**Dataset excerpt**
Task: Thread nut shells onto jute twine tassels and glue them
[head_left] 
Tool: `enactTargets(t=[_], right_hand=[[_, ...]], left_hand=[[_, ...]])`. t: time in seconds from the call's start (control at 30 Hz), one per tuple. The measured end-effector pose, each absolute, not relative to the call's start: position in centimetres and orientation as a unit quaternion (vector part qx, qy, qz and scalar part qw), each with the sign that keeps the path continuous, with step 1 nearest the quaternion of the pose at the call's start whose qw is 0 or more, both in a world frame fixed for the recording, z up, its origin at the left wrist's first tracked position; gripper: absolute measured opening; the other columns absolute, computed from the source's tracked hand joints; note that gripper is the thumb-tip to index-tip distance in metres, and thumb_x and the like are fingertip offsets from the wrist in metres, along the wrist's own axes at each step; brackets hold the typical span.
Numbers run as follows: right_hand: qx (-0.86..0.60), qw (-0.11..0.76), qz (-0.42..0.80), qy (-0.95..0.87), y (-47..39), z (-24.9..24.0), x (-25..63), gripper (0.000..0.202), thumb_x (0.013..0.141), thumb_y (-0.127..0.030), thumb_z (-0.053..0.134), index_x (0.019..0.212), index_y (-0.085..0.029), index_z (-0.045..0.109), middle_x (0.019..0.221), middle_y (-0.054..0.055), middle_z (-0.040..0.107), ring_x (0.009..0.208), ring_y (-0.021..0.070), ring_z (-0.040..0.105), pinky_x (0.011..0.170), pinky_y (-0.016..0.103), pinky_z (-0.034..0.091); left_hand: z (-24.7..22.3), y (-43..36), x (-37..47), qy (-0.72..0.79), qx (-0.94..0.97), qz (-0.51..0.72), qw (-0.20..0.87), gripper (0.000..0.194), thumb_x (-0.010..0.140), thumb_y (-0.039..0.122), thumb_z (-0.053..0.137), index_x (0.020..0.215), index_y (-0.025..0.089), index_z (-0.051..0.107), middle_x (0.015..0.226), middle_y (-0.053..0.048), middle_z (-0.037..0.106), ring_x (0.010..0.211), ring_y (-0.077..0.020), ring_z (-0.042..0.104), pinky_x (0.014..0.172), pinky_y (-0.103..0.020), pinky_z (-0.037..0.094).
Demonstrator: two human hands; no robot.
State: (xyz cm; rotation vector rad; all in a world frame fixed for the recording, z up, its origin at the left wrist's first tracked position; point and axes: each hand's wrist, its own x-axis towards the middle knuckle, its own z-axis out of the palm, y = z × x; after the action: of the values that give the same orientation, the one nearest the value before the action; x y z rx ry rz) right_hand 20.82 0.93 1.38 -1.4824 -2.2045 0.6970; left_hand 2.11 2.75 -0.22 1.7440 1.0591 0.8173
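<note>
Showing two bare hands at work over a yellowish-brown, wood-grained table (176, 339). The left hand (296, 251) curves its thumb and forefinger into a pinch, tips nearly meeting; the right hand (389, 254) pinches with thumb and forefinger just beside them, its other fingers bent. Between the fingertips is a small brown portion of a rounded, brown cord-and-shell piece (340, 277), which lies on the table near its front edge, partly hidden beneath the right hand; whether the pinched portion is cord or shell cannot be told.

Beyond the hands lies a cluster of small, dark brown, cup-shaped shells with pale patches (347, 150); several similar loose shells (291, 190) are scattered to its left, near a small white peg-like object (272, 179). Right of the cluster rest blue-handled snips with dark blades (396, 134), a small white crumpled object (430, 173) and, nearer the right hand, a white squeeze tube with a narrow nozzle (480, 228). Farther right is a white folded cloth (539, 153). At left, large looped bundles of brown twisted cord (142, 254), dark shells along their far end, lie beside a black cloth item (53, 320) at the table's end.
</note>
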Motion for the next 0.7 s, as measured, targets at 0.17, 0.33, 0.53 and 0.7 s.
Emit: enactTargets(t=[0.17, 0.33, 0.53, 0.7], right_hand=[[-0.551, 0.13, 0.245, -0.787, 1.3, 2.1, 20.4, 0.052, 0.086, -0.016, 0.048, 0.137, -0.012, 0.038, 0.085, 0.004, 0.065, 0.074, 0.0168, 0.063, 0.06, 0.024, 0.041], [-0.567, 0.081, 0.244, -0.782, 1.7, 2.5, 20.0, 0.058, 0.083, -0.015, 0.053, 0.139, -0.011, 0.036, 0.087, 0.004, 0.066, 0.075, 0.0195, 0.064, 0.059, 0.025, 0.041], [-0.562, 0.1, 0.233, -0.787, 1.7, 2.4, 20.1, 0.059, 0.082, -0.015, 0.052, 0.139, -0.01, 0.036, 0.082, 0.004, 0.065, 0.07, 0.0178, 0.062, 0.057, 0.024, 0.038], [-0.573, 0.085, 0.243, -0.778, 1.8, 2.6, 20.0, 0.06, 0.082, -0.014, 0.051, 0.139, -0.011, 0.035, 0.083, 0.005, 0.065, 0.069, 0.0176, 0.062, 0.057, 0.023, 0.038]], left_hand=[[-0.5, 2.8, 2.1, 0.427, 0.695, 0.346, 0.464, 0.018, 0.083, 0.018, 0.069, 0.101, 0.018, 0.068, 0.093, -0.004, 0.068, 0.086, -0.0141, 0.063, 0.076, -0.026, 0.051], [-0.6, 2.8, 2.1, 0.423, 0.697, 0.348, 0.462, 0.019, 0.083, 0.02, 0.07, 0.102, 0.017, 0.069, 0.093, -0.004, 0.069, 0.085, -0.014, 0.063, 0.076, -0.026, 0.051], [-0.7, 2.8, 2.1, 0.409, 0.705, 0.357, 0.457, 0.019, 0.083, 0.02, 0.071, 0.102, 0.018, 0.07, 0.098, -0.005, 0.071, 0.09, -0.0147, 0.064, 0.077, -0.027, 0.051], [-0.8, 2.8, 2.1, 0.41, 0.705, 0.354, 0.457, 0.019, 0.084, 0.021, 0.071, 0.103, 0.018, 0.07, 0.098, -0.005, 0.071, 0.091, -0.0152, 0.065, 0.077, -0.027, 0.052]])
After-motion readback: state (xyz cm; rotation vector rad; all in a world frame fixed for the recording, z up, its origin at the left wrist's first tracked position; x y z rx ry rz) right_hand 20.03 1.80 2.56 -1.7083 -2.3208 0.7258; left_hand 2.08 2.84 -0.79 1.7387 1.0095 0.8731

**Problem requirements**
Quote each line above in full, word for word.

**Exercise response**
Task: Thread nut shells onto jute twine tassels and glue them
[head_left] 
Tool: `enactTargets(t=[_], right_hand=[[_, ...]], left_hand=[[_, ...]])`. t: time in seconds from the call's start (control at 30 Hz), one per tuple. The measured end-effector pose, each absolute, not relative to the call's start: position in centimetres and orientation as a unit quaternion (vector part qx, qy, qz and scalar part qw), each with the sign that keeps the path continuous, with step 1 nearest the quaternion of the pose at the call's start whose qw is 0 or more, both in a world frame fixed for the recording, z up, its origin at the left wrist's first tracked position; gripper: absolute measured opening; the other columns absolute, computed from the source's tracked hand joints; note that gripper is the thumb-tip to index-tip distance in metres, and thumb_x and the like are fingertip offsets from the wrist in metres, along the wrist's own axes at each step; brackets hold the typical span.
Numbers run as follows: right_hand: qx (-0.86..0.60), qw (-0.11..0.76), qz (-0.42..0.80), qy (-0.95..0.87), y (-47..39), z (-24.9..24.0), x (-25..63), gripper (0.000..0.202), thumb_x (0.013..0.141), thumb_y (-0.127..0.030), thumb_z (-0.053..0.134), index_x (0.019..0.212), index_y (-0.085..0.029), index_z (-0.045..0.109), middle_x (0.019..0.221), middle_y (-0.054..0.055), middle_z (-0.040..0.107), ring_x (0.009..0.208), ring_y (-0.021..0.070), ring_z (-0.040..0.105), pinky_x (0.011..0.170), pinky_y (-0.016..0.103), pinky_z (-0.034..0.091); left_hand: z (-24.7..22.3), y (-43..36), x (-37..47), qy (-0.72..0.79), qx (-0.94..0.97), qz (-0.51..0.72), qw (-0.20..0.87), gripper (0.000..0.194), thumb_x (-0.010..0.140), thumb_y (-0.039..0.122), thumb_z (-0.053..0.137), index_x (0.020..0.215), index_y (-0.025..0.089), index_z (-0.051..0.107), middle_x (0.015..0.226), middle_y (-0.053..0.048), middle_z (-0.037..0.106), ring_x (0.010..0.211), ring_y (-0.077..0.020), ring_z (-0.042..0.104), pinky_x (0.014..0.172), pinky_y (-0.103..0.020), pinky_z (-0.037..0.094).
Demonstrator: two human hands; no robot.
State: (xyz cm; rotation vector rad; all in a world frame fixed for the recording, z up, its origin at the left wrist's first tracked position; point and axes: each hand's wrist, its own x-axis towards the middle knuckle, its own z-axis out of the palm, y = z × x; after the action: of the values that give the same orientation, the one nearest the value before the action; x y z rx ry rz) right_hand 20.82 0.93 1.38 -1.4824 -2.2045 0.6970; left_hand 2.11 2.75 -0.22 1.7440 1.0591 0.8173
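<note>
Showing two bare hands at work over a yellowish-brown, wood-grained table (176, 339). The left hand (296, 251) curves its thumb and forefinger into a pinch, tips nearly meeting; the right hand (389, 254) pinches with thumb and forefinger just beside them, its other fingers bent. Between the fingertips is a small brown portion of a rounded, brown cord-and-shell piece (340, 277), which lies on the table near its front edge, partly hidden beneath the right hand; whether the pinched portion is cord or shell cannot be told.

Beyond the hands lies a cluster of small, dark brown, cup-shaped shells with pale patches (347, 150); several similar loose shells (291, 190) are scattered to its left, near a small white peg-like object (272, 179). Right of the cluster rest blue-handled snips with dark blades (396, 134), a small white crumpled object (430, 173) and, nearer the right hand, a white squeeze tube with a narrow nozzle (480, 228). Farther right is a white folded cloth (539, 153). At left, large looped bundles of brown twisted cord (142, 254), dark shells along their far end, lie beside a black cloth item (53, 320) at the table's end.
</note>
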Motion for the next 0.7 s, as measured, targets at 0.17, 0.33, 0.53 and 0.7 s.
Emit: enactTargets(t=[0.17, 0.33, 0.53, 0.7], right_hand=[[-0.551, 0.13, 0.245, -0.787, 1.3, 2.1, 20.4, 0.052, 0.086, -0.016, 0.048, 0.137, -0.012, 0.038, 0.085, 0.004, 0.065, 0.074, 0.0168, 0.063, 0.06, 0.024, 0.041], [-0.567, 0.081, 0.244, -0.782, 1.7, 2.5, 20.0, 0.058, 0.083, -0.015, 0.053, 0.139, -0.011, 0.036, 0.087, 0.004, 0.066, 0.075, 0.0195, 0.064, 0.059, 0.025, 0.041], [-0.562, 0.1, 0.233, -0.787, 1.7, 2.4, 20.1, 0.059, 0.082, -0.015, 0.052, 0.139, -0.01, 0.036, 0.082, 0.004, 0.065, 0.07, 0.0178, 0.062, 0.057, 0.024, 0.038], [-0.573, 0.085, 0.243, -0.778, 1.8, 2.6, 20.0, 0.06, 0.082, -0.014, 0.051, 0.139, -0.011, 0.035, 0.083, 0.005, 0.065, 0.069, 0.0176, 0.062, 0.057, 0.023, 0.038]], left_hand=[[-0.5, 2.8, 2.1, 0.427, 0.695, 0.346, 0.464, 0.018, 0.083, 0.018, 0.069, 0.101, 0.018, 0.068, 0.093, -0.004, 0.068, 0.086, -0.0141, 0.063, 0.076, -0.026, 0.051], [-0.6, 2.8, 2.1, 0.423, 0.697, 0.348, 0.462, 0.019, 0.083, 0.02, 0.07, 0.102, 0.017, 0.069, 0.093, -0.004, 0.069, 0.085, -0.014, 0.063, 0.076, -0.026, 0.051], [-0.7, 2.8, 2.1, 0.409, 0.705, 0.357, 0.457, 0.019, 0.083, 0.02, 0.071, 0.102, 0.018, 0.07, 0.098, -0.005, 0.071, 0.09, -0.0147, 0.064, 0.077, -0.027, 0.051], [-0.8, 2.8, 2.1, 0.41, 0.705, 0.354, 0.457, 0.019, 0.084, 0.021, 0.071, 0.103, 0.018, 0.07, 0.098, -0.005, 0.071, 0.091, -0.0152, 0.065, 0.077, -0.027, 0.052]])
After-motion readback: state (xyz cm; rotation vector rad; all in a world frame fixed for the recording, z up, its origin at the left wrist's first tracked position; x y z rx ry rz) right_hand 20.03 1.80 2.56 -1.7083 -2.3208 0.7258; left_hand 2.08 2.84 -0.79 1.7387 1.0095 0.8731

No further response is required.